Previous thread: 2.6.25-mm1 -- Is this just my drive dying? by Miles Lane on Saturday, April 19, 2008 - 1:17 am. (3 messages)

Next thread: [PATCH] pci-gart_64: comparison between signed and unsigned by Roel Kluin on Saturday, April 19, 2008 - 2:13 am. (1 message)
To: Paul Menage <menage@...>, Pavel Emelianov <xemul@...>
Cc: YAMAMOTO Takashi <yamamoto@...>, <linux-kernel@...>, <linux-mm@...>, <containers@...>, Balbir Singh <balbir@...>, KAMEZAWA Hiroyuki <kamezawa.hiroyu@...>
Date: Saturday, April 19, 2008 - 1:35 am

This applies on top of 2.6.25-rc8-mm2. The next version will be applied
on top of 2.5.25-mm1.

This code is built on top of Pavel's hierarchy patches.
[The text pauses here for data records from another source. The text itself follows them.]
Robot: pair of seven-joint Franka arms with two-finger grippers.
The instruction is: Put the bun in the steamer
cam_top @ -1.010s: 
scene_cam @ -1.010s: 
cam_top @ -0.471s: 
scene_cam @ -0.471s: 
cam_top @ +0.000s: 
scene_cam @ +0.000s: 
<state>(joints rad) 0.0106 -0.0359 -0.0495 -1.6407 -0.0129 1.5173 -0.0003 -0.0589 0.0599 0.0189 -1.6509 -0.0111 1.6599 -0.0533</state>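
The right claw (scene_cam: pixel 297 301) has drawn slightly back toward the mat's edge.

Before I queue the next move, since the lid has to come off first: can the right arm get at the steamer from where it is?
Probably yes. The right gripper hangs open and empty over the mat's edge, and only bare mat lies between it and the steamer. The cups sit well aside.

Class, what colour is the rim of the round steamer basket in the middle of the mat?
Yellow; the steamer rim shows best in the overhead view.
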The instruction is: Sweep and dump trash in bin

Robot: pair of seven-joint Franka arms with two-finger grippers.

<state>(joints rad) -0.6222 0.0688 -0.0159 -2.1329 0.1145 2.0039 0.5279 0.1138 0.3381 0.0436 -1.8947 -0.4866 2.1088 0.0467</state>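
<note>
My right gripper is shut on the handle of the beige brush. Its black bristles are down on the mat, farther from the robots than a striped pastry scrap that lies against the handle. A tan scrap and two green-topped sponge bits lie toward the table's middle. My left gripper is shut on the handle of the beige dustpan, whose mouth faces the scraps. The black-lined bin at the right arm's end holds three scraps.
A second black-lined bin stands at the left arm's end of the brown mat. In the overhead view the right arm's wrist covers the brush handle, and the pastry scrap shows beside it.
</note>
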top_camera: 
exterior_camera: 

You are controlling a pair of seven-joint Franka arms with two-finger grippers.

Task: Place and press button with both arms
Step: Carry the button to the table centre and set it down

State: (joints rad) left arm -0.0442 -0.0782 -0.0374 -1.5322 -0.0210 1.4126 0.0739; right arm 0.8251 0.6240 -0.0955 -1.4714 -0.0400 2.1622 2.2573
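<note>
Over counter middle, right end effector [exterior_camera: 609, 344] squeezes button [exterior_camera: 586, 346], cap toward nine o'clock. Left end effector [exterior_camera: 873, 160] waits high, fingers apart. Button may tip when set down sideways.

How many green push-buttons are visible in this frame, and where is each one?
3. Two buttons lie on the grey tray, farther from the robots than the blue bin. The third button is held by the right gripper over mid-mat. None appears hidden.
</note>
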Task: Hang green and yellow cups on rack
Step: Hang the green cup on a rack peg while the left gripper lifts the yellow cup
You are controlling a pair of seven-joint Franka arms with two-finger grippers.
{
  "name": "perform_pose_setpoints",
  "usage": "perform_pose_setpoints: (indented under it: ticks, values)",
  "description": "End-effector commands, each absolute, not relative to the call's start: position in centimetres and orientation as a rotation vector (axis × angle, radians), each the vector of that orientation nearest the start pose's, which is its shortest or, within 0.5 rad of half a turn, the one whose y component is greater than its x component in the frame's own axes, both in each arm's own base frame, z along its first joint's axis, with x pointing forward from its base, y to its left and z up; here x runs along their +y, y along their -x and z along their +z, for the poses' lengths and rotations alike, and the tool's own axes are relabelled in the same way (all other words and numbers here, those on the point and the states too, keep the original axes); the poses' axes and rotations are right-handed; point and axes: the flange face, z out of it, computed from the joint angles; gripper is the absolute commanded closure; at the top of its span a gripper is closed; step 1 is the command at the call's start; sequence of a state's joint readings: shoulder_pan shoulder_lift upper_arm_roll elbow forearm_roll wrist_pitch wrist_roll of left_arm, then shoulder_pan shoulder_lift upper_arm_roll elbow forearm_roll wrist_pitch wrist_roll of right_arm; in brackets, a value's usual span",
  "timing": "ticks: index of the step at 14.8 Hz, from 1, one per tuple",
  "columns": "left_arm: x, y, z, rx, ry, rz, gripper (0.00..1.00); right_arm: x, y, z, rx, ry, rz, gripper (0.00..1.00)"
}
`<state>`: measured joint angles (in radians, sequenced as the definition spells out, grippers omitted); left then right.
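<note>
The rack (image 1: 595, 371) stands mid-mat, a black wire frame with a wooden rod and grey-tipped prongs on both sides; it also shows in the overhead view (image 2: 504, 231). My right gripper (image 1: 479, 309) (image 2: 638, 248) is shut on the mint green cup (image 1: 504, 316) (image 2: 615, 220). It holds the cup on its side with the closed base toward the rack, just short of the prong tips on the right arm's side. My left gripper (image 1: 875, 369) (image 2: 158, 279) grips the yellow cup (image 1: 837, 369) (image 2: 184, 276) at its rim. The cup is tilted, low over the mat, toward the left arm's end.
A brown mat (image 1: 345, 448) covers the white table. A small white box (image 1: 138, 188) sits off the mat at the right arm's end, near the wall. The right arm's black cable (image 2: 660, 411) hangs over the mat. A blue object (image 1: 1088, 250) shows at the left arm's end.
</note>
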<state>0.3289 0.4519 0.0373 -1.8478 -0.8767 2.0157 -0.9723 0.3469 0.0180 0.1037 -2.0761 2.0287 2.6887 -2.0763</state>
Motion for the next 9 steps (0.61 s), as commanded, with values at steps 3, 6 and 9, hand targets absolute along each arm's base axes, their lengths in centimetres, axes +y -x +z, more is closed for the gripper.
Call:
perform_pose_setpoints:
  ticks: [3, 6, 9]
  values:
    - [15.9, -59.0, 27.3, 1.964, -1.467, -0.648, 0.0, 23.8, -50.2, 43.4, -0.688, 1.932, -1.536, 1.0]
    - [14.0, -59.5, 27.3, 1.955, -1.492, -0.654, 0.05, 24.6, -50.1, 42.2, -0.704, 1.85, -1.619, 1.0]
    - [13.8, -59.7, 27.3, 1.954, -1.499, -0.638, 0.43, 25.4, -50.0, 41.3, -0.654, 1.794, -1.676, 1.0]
1. It propagates the charges upwards. A charge incurred on a cgroup
is propagated to root. If any of the counters along the hierarchy
is over limit, reclaim is initiated from the parent. We reclaim
pages from the parent and the children below it. We also keep track
of the last child from whom reclaim was done and start from there in
the next reclaim.

TODO's/Open Questions

1. We need to hold cgroup_mutex while walking through the children
in reclaim. We need to figure out the best way to do so. Should
cgroups provide a helper function/macro for it?
2. Do not allow children to have a limit greater than their parents.
3. Allow the user to select if hierarchial support is required
4. Fine tune reclaim from children logic

Testing

This code was tested on a UML instance, where it compiled and worked well.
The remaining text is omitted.